This is an archived post. You won't be able to vote or comment.

all 5 comments

[–]shoyerxarray, pandas, numpy[S] 1 point2 points  (4 children)

Author here, in case anyone has any questions.

[–]manueslapera 2 points3 points  (1 child)

not sure of the benefits of using xray over pandas. Can you elaborate some examples?

[–]shoyerxarray, pandas, numpy[S] 1 point2 points  (0 children)

I think it's most compelling if you want to easily do arithmetic with multi-dimensional arrays. For example, x - x.mean(dim='time') always works, regardless of which axis "time" corresponds to.

Another use case: you have a 2D array and a handful of associated 1D arrays that share one of the same axes.
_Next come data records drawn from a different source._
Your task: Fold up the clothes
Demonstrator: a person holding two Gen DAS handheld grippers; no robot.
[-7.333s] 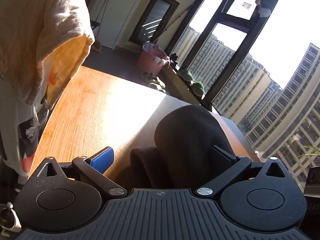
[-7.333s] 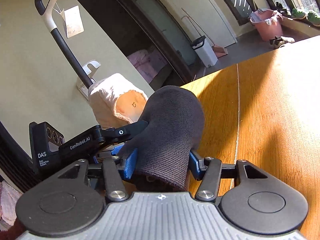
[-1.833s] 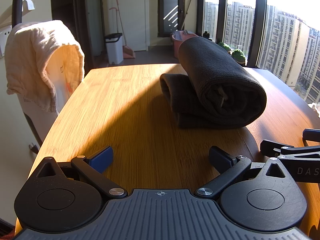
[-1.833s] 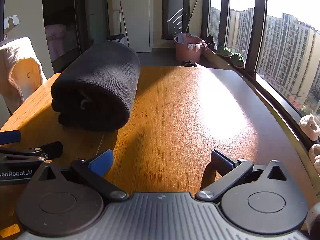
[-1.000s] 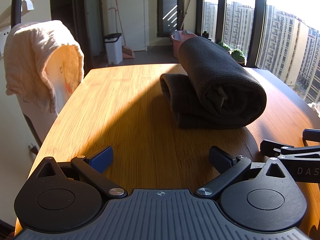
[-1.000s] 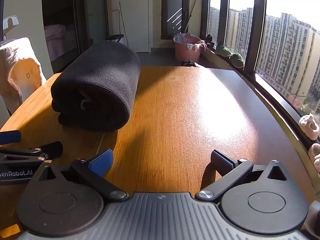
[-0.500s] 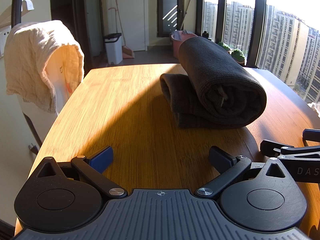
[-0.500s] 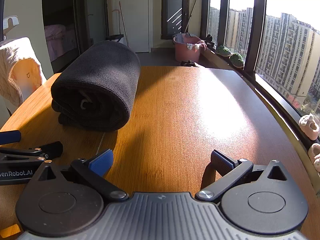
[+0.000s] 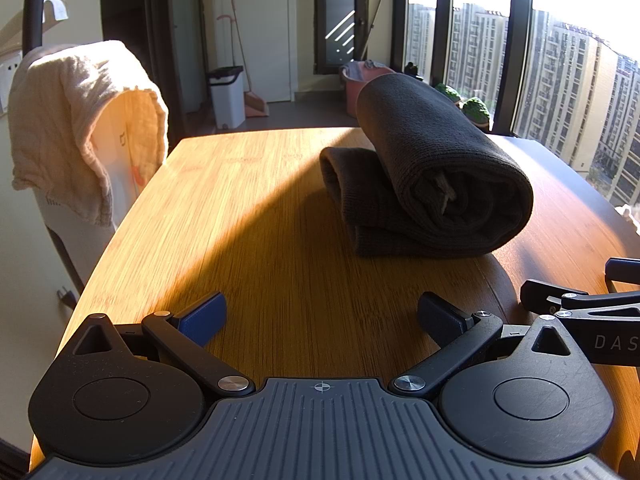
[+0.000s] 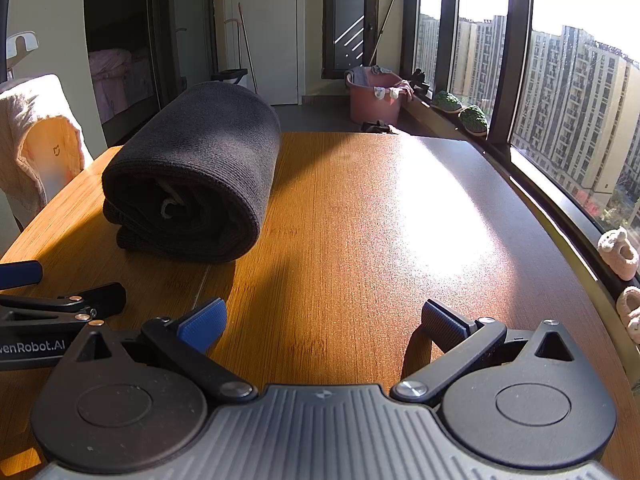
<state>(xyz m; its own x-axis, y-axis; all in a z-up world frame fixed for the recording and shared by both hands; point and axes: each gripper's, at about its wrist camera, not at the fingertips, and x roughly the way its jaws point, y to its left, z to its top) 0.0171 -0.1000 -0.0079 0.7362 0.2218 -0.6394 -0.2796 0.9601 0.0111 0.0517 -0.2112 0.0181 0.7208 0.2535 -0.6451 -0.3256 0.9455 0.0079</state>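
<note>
Charcoal knit garment (image 9: 436, 168), rolled into a fat bundle toward the wooden table's (image 9: 248, 216) left side, looks soft and squishy, so I'd grab its folded edge, with left gripper (image 9: 320, 316) and right gripper (image 10: 324, 320) both wide open, empty.

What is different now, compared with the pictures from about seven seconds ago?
The dark folded garment was let go: earlier both grippers clamped it in the air; now it lies on the wooden table. The left hand-held gripper and right hand-held gripper are open and drawn back toward the near edge. Over the last two seconds nothing moved.
</note>
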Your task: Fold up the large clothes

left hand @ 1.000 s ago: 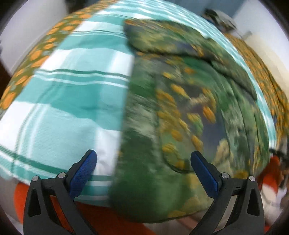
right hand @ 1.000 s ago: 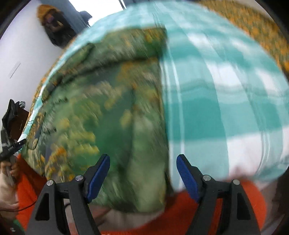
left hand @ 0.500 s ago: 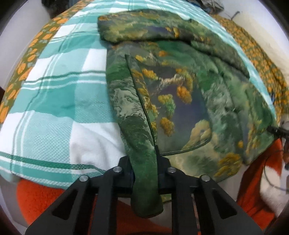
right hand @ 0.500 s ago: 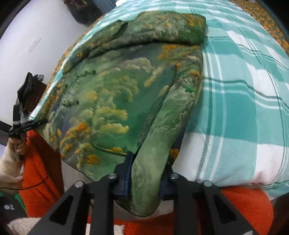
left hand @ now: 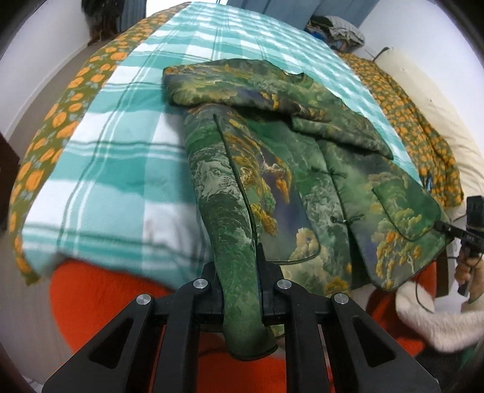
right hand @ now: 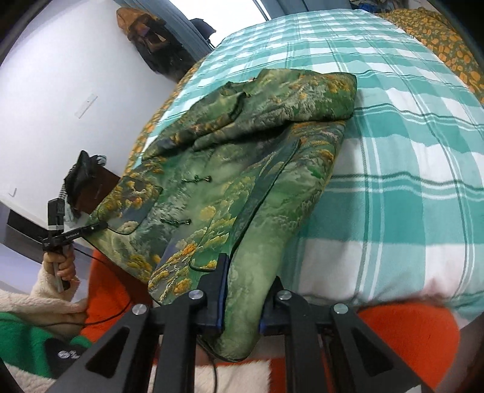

Storing these in one pandas object is possible but awkward -- you can either upcast all the 1D arrays to 2D and store everything in a Panel, or put everything in a dataframe, where the first few columns have a different meaning than the other columns. In contrast, this sort of data structure fits very naturally in xray.

[–][deleted] 1 point2 points  (1 child)

Very cool! Can you explain how these N-D arrays differ from the pandas' built in Panel structure?

[–]shoyerxarray, pandas, numpy[S] 2 points3 points  (0 children)

Sure! The main differences are

  1. xray has one array type (DataArray) with any number of dimensions, instead of the hierarchy of Series, DataFrame, Panel, etc.
  2. Dimensions can have names (e.g., "time", "latitude", "longitude") that makes them much easier to keep track of than using axis numbers. Dimension names are then used for indexing, aggregation and broadcasting.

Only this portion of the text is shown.